▸ **WORK REQUEST**:
Starting at the line that has "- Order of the" and stopping after the line that has "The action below", reproduce the listing below exactly; omit everything else.

▸ **RECORDED INFORMATION**:
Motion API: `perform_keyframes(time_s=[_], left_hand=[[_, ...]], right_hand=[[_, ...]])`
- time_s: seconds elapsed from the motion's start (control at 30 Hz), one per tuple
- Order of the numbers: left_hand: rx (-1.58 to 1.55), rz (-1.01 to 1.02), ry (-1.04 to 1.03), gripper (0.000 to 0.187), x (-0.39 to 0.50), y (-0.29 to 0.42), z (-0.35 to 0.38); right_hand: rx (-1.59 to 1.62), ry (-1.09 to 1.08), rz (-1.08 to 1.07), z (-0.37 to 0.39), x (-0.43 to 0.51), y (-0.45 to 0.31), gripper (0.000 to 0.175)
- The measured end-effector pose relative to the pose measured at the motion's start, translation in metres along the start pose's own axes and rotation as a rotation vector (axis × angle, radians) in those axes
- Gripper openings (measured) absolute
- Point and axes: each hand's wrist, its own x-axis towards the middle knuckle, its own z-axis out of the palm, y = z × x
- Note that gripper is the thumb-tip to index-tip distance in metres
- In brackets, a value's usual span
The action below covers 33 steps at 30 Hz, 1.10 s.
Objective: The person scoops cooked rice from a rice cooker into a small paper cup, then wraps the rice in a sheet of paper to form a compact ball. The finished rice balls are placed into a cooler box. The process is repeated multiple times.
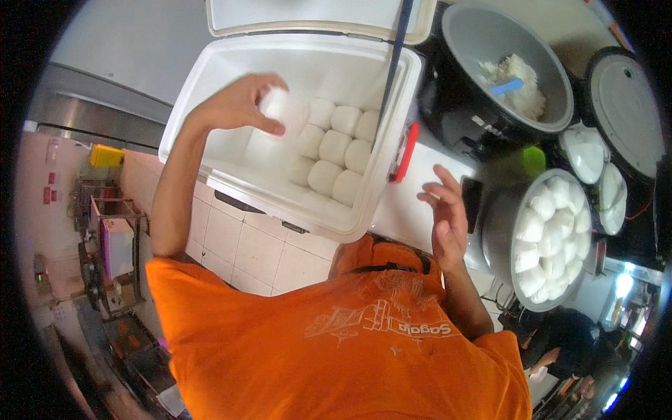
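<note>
My left hand [239, 105] is curled around a white rounded rice portion [275, 103], slightly blurred, above the inside of a white cooler box [231, 152]. On the box floor, similar white rice portions [332, 145] sit in close rows along the right side. My right hand [447, 215] is raised to the right of the box, fingers apart, holding nothing. To its right stands a round grey metal pot [501, 236] heaped with more white portions [556, 236]. Whether these portions are wrapped is hard to tell.
The cooler's lid [320, 16] stands raised, with a dark strap [397, 52] across the box. A red latch [405, 152] juts out. Beyond are a rice cooker [446, 89] holding loose rice [525, 94] and a blue paddle [507, 86], white bowls [585, 155], and a phone [471, 203].
</note>
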Motion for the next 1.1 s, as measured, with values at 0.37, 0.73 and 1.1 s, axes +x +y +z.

▸ **OUTPUT FOR THIS TASK**:
- Order of the numbers: left_hand: rx (-1.58 to 1.55), rz (-1.01 to 1.02), ry (-1.04 to 1.03), gripper (0.000 to 0.187), x (-0.39 to 0.50), y (-0.29 to 0.42), z (-0.35 to 0.38); right_hand: rx (-1.59 to 1.62), ry (-1.09 to 1.08), rz (-1.08 to 1.07), z (-0.37 to 0.39), x (-0.43 to 0.51), y (-0.45 to 0.31), gripper (0.000 to 0.175)
- The measured end-effector pose relative to the pose measured at the motion's start, translation in metres along the start pose's own axes and rotation as a rotation vector (axis × angle, radians) in those axes
- Gripper openings (measured) absolute
- Point and axes: each hand's wrist, its own x-axis towards the middle knuckle, its own z-axis out of the palm, y = z × x
- Note that gripper is the thumb-tip to index-tip distance in metres
- In brackets, a value's usual span
The action below covers 33 steps at 30 Hz, 1.10 s.

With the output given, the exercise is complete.